Mas y su principal aliado separatista, Oriol Junqueras, quieren utilizar una mayoría en la asamblea regional para sentar a los funcionarios del gobierno central en Madrid en la mesa de negociaciones con miras a completar la secesión en un plazo de 18 meses. El CUP quiere una declaración de independencia inmediata.

Una encuesta publicada por la emisora radial Cadena Ser mostró que la alianza de Mas y Junqueras obtendrá 65 escaños, faltándole tres para una mayoría en el parlamento de 135 bancas. El CUP ganará por lo menos nueve escaños, según las proyecciones.

MARTIN LUTHER KING

La Asamblea Nacional Catalana, un grupo cívico que ha llevado cientos de miles de manifestantes a las calles de Barcelona en septiembre los cuatro últimos años, también considera que la desobediencia civil es parte del proceso de secesión, dijo su presidente, Jordi Sánchez, en una entrevista en la Radio Catalunya del gobierno regional.

Junqueras ha coqueteado con la idea, diciendo que los catalanes debían inspirarse en Martin Luther King antes del discutido referéndum del año pasado.

El primer ministro español, Mariano Rajoy, pone trabas a los nacionalistas catalanes, diciendo que sus exigencias son ilegales.

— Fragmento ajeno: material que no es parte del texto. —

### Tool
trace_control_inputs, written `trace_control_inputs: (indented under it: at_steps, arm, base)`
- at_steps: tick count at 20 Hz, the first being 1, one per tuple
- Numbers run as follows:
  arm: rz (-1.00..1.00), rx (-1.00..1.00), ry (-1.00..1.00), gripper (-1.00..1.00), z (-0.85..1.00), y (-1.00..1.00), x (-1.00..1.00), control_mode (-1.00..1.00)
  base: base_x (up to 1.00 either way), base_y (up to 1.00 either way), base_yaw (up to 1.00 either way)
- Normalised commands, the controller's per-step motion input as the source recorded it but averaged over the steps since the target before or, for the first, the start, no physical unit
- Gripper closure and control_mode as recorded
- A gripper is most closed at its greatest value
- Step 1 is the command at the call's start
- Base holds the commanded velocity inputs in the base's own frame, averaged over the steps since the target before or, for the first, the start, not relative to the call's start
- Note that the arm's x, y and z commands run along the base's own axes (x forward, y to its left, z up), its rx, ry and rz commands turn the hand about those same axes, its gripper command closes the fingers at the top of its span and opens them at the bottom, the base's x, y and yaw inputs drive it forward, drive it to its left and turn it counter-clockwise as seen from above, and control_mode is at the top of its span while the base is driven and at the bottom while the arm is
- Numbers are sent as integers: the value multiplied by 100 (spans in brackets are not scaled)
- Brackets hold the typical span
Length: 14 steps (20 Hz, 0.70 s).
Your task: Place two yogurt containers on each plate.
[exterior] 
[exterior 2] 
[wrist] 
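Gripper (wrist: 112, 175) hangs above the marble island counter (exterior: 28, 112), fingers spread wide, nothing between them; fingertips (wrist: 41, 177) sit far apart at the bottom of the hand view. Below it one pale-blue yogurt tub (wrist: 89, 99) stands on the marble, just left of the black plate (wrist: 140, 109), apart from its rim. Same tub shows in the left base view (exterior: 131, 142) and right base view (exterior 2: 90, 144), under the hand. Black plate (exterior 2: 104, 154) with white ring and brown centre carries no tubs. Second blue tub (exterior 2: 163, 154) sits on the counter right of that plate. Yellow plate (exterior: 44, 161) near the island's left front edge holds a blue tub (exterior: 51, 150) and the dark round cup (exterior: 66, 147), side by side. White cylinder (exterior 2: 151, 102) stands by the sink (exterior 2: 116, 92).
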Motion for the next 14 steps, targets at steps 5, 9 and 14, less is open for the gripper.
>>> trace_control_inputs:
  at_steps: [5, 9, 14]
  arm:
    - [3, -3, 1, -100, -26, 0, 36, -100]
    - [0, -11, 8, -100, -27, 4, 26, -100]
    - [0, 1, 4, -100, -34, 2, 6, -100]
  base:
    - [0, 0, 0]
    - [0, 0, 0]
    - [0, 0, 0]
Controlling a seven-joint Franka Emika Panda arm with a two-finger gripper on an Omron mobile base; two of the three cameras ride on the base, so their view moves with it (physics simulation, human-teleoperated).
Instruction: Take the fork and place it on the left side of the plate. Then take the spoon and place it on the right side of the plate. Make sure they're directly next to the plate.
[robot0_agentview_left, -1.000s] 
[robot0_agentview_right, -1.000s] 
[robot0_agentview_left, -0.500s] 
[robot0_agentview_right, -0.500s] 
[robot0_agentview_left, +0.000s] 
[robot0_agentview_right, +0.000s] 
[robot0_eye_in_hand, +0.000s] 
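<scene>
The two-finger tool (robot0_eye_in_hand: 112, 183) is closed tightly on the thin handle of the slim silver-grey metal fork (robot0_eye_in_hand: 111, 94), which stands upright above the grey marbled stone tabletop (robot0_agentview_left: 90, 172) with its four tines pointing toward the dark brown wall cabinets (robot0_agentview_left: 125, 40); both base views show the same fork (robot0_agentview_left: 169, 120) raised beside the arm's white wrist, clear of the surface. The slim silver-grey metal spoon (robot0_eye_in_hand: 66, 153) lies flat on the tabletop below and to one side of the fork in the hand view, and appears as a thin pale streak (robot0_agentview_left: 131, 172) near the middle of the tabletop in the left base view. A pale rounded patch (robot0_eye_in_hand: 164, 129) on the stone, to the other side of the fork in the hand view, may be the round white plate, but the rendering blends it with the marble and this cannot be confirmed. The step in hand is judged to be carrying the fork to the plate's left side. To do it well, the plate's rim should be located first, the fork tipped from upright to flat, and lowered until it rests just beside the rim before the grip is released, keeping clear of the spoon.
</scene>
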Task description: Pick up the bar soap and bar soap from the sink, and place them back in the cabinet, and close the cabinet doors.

España probablemente debería cambiar su constitución para permitir la salida de Cataluña, una medida que requeriría una súper mayoría tanto en la cámara baja del Parlamento como en el Senado y quizás un referéndum.

Rajoy tiene mayoría en ambas cámaras y la constitución fue modificada por última vez en 2011 cuando Rajoy, que en entonces era el líder de la oposición, dio apoyo a su predecesor, José Luis Rodríguez Zapatero, para incluir restricciones en el déficit fiscal del país en momentos en que la administración se debatía por evitar un rescate.

El CUP quiere otra concesión legal de los funcionarios de Madrid.

“Si el Estado no respeta el mandato democrático se llegaría a un impase que crearía inestabilidades muy grandes para el Estado español” dijo Busqueta, que fue asesor del gobierno de Hugo Chávez en Venezuela en 2004. “En definitiva, la desobediencia es simplemente un mecanismo para forzar una negociación”.